EXERCISE: Please give back only the lines below from the one containing "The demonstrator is" to the one containing "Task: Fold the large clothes", each repeated word for word, both ends included.

GIVEN INFORMATION:
--- START ---

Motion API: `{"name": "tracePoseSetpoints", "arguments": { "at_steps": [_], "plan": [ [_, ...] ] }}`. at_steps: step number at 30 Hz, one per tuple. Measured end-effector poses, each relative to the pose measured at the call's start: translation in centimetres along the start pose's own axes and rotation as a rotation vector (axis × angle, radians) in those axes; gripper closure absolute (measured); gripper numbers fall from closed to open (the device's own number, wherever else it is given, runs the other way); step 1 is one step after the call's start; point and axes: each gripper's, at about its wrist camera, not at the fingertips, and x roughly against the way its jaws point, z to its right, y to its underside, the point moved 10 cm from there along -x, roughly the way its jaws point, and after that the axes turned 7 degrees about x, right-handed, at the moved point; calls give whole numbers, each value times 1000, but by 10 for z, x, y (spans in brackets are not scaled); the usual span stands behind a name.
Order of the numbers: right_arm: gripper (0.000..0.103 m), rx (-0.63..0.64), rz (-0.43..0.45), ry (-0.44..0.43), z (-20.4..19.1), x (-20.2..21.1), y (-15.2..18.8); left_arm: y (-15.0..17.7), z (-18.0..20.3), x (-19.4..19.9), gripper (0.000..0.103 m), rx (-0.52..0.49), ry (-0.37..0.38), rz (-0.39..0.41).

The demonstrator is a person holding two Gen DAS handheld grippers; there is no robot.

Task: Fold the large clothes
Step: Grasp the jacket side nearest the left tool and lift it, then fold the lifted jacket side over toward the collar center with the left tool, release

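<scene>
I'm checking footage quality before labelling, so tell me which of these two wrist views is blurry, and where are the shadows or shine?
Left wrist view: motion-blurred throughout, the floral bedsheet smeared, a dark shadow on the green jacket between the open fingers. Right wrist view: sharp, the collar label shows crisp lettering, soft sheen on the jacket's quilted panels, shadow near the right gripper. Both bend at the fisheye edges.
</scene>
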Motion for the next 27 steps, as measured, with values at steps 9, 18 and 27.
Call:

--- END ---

EXERCISE RESULT:
The demonstrator is a person holding two Gen DAS handheld grippers; there is no robot.

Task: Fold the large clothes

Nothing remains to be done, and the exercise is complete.